== TASK DIRECTIONS ==
Repeat the lines below exactly as written, please, from the line with "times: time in" to the line with "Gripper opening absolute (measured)", both lines included, and no others.
== SUPPLIED ENTRIES
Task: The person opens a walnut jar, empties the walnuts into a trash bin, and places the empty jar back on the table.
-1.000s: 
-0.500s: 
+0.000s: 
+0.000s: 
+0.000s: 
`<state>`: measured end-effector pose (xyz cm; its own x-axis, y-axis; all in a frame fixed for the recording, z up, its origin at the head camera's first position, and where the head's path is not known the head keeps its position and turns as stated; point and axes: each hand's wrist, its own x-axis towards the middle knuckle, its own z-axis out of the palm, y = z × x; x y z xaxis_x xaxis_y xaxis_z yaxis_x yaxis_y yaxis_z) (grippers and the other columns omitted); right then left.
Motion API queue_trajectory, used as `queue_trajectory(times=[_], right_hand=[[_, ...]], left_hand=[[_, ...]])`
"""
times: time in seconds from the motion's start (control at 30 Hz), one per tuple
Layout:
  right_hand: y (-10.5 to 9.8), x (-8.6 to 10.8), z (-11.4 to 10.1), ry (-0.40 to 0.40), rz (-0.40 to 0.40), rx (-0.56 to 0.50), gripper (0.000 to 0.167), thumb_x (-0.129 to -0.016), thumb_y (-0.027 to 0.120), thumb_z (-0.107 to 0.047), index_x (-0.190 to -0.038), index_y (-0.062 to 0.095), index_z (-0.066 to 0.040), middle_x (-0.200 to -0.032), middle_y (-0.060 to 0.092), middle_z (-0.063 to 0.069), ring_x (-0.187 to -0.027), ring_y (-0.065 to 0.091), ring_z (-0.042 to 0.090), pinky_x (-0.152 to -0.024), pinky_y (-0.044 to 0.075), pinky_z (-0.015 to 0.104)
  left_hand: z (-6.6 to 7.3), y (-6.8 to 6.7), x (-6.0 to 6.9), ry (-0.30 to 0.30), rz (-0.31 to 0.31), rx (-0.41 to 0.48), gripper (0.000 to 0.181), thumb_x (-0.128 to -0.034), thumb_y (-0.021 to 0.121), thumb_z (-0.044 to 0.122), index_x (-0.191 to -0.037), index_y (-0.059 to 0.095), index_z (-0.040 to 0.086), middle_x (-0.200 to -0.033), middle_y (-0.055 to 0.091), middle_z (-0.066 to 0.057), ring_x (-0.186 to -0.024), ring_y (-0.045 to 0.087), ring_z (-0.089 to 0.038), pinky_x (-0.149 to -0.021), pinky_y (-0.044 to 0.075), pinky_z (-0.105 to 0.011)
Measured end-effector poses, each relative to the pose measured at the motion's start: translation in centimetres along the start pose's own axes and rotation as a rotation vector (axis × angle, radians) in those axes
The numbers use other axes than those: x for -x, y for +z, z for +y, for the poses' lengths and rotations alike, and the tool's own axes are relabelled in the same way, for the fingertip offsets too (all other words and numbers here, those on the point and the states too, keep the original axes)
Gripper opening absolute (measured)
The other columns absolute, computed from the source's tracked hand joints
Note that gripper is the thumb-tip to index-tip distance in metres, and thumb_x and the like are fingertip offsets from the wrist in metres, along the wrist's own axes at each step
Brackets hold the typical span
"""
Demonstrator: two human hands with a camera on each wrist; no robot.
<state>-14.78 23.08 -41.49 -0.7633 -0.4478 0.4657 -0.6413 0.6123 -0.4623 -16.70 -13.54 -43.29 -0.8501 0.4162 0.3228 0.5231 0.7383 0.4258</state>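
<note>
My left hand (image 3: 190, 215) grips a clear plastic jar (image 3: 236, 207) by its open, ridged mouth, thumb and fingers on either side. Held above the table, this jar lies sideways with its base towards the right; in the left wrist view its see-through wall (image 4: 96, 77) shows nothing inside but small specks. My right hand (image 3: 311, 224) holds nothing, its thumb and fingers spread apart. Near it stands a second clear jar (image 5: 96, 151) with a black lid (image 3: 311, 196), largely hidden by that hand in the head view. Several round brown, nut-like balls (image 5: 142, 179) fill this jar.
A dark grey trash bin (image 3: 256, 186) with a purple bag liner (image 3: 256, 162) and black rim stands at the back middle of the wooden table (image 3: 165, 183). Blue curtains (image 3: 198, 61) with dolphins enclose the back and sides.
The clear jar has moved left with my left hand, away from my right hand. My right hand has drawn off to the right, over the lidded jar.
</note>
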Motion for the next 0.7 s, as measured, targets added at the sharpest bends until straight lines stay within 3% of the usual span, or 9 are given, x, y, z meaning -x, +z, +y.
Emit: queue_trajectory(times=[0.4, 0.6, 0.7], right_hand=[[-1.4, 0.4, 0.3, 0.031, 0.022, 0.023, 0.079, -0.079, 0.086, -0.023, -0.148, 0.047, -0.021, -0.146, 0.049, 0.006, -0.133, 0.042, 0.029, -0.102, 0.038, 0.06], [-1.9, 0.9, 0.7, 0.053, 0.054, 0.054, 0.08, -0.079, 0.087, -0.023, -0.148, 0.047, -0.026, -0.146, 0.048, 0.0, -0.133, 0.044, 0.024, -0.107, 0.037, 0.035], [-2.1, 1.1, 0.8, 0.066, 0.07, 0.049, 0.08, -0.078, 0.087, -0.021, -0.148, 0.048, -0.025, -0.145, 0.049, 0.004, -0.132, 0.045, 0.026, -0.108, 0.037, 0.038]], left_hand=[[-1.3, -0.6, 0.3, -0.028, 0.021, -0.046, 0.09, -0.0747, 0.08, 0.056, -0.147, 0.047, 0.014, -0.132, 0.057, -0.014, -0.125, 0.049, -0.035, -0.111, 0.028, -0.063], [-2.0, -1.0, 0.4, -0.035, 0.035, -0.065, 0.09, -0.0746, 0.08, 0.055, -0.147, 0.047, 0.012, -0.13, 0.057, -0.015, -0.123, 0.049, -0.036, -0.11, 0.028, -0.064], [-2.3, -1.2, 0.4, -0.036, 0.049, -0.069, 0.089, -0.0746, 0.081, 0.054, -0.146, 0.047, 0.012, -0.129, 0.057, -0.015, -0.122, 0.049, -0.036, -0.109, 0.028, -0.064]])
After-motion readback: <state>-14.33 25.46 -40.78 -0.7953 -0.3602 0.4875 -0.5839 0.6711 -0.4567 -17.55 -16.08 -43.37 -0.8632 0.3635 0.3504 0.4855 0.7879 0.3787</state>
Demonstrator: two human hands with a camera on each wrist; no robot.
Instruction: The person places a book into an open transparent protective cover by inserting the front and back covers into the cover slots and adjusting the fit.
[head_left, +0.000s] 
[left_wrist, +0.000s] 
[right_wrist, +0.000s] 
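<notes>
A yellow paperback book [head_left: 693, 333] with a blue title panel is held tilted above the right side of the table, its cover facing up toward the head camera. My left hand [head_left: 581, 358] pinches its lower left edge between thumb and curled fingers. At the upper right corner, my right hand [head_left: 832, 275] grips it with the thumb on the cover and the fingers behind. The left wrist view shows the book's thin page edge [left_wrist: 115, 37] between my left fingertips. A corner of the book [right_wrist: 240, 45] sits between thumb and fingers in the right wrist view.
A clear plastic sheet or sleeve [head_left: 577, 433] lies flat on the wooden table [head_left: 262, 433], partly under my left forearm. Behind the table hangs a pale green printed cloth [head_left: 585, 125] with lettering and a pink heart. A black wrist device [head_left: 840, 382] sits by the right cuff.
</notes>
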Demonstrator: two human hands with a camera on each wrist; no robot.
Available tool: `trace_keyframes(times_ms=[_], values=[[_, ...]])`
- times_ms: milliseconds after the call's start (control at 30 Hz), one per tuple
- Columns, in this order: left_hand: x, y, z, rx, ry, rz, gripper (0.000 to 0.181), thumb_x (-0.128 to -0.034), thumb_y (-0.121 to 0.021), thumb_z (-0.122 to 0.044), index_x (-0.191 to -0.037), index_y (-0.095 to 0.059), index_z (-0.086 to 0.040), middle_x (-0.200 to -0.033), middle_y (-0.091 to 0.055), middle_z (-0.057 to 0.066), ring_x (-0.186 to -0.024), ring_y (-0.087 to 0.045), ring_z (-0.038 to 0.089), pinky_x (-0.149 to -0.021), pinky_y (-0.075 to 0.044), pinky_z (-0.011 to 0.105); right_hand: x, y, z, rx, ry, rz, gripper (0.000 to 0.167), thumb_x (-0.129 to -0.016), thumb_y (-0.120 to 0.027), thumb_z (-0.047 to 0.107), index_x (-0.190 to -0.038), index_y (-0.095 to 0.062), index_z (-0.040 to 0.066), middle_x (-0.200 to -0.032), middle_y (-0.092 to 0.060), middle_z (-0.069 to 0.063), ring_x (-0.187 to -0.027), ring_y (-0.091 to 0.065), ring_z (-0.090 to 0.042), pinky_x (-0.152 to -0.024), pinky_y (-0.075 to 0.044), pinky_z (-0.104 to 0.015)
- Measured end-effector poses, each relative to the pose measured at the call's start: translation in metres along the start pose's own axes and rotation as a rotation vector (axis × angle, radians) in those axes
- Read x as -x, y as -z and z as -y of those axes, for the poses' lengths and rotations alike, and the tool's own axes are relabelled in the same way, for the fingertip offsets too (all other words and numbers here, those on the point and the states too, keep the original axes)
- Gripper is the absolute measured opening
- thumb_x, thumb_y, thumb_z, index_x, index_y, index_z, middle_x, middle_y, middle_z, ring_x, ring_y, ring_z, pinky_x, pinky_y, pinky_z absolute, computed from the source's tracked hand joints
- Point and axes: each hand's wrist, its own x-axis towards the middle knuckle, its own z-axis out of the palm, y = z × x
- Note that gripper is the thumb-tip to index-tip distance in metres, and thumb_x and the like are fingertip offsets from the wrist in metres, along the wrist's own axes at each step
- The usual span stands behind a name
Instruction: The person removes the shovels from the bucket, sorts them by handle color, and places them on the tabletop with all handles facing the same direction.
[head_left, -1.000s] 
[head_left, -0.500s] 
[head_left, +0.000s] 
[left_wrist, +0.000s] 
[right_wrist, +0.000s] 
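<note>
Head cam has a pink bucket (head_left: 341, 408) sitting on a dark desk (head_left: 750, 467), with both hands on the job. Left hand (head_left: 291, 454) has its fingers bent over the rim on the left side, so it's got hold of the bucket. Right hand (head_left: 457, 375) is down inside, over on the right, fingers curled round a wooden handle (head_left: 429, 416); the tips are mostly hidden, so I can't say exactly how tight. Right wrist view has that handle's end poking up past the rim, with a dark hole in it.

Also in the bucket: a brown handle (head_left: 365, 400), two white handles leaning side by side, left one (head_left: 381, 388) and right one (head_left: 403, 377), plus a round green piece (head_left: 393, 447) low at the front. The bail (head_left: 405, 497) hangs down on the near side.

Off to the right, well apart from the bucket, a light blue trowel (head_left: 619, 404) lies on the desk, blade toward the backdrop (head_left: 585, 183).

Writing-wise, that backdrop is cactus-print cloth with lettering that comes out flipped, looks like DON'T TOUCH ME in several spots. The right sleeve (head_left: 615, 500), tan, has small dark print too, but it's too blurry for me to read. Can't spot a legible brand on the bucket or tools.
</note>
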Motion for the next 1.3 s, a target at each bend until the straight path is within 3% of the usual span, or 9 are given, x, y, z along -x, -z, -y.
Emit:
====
== YOUR RESPONSE ==
times: time in seconds from the motion's start (control at 30 Hz), one per tuple
Layout:
  right_hand: y (-10.5 to 9.8), x (-8.6 to 10.8), z (-11.4 to 10.1), ry (-0.40 to 0.40), rz (-0.40 to 0.40), rx (-0.56 to 0.50), gripper (0.000 to 0.167), thumb_x (-0.129 to -0.016), thumb_y (-0.027 to 0.120), thumb_z (-0.107 to 0.047), index_x (-0.190 to -0.038), index_y (-0.062 to 0.095), index_z (-0.066 to 0.040), middle_x (-0.200 to -0.032), middle_y (-0.060 to 0.092), middle_z (-0.063 to 0.069), ring_x (-0.187 to -0.027), ring_y (-0.065 to 0.091), ring_z (-0.042 to 0.090), pinky_x (-0.152 to -0.024), pinky_y (-0.044 to 0.075), pinky_z (-0.015 to 0.104)
  left_hand: z (-6.6 to 7.3), y (-6.8 to 6.7), x (-6.0 to 6.9), ry (-0.30 to 0.30), rz (-0.31 to 0.31), rx (-0.41 to 0.48), gripper (0.000 to 0.181), thumb_x (-0.128 to -0.034), thumb_y (-0.021 to 0.121), thumb_z (-0.044 to 0.122), index_x (-0.191 to -0.037), index_y (-0.059 to 0.095), index_z (-0.040 to 0.086), middle_x (-0.200 to -0.033), middle_y (-0.055 to 0.091), middle_z (-0.066 to 0.057), ring_x (-0.186 to -0.024), ring_y (-0.045 to 0.087), ring_z (-0.089 to 0.038), pinky_x (-0.149 to -0.021), pinky_y (-0.044 to 0.075), pinky_z (-0.105 to 0.011)
Measured end-effector poses, each relative to the pose measured at the motion's start: translation in centimetres along the start pose's own axes and rotation as a rotation vector (axis × angle, radians) in those axes
The numbers use other axes than those: x for -x, y for +z, z for +y, for the poses' lengths and rotations alike, and the tool's own axes are relabelled in the same way, for the fingertip offsets too (all other words and numbers here, those on the point and the states too, keep the original axes)
Gripper opening absolute (measured)

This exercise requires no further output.